WHAT TO DO:
Under this line are the records; write out word for word the part that begins at the line containing "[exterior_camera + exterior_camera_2" and ends at the line containing "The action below", and no more.

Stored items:
—————

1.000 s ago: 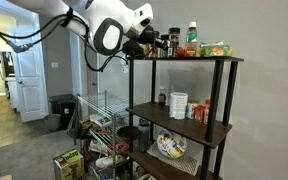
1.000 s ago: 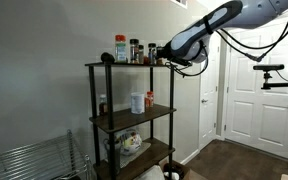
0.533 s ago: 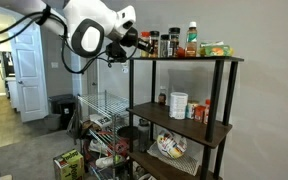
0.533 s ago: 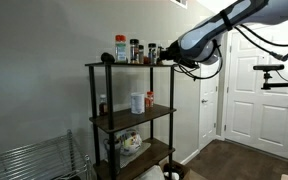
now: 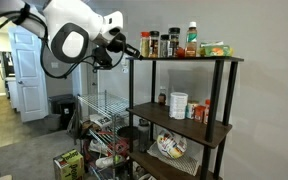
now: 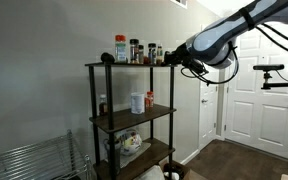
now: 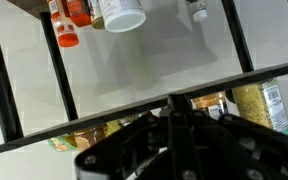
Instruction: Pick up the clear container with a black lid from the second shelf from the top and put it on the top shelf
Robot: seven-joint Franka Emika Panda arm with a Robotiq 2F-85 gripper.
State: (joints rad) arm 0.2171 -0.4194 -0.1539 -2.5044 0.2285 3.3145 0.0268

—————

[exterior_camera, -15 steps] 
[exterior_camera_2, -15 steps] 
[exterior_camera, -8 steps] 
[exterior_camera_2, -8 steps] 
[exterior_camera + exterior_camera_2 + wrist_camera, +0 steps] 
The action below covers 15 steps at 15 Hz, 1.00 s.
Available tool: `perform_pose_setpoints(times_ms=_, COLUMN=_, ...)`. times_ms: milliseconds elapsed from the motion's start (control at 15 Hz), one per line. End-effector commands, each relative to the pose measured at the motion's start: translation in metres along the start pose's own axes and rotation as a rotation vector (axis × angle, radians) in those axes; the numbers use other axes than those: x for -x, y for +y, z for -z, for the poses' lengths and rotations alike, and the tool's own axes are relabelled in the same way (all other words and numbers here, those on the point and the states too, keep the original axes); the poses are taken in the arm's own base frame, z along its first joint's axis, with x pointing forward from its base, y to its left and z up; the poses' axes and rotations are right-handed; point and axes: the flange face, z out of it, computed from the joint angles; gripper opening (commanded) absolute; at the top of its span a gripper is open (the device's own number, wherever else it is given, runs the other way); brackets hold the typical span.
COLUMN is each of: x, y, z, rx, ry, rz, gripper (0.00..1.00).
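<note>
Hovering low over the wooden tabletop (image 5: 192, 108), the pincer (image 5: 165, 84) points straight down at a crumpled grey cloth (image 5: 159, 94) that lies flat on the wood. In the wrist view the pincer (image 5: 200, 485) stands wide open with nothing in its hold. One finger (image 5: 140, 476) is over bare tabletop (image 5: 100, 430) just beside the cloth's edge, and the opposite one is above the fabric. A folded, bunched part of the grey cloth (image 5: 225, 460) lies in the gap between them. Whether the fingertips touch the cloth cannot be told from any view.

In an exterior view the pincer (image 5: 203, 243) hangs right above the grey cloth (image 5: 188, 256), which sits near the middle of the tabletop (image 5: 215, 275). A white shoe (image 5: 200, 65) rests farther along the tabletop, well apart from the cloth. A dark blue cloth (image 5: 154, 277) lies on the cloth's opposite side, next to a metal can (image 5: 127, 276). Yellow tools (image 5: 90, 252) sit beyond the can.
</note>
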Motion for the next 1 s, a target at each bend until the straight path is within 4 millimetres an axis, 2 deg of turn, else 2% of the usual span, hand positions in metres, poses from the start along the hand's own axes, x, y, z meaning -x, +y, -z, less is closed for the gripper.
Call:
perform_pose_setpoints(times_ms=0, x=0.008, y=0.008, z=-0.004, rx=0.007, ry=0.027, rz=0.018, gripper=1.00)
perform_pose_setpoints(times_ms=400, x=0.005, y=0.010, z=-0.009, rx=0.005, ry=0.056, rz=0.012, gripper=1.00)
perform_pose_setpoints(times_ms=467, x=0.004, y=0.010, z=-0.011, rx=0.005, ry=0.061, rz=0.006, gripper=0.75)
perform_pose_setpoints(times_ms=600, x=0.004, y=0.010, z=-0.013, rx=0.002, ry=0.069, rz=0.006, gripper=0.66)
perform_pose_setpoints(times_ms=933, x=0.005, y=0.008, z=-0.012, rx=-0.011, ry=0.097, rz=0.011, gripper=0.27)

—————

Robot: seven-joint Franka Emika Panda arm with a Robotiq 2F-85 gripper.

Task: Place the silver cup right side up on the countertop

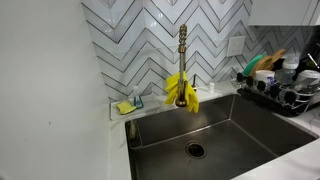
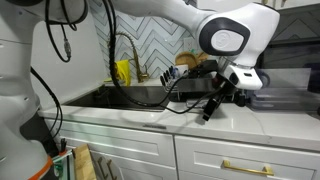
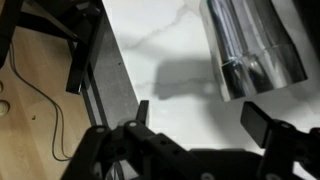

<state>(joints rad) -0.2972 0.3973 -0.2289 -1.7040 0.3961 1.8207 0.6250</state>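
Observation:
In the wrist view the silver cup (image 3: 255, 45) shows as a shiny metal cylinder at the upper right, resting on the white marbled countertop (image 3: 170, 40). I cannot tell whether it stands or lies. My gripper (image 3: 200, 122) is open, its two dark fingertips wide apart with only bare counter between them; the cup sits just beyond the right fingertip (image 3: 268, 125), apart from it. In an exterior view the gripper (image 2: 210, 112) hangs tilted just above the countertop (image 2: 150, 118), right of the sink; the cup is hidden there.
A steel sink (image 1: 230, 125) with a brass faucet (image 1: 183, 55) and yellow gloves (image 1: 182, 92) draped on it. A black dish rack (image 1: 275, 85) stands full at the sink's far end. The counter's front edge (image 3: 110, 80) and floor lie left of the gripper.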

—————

SOLUTION TO THE EXERCISE:
[exterior_camera + exterior_camera_2 + wrist_camera, +0 steps] 
The action below covers 15 steps at 15 Hz, 1.00 s.

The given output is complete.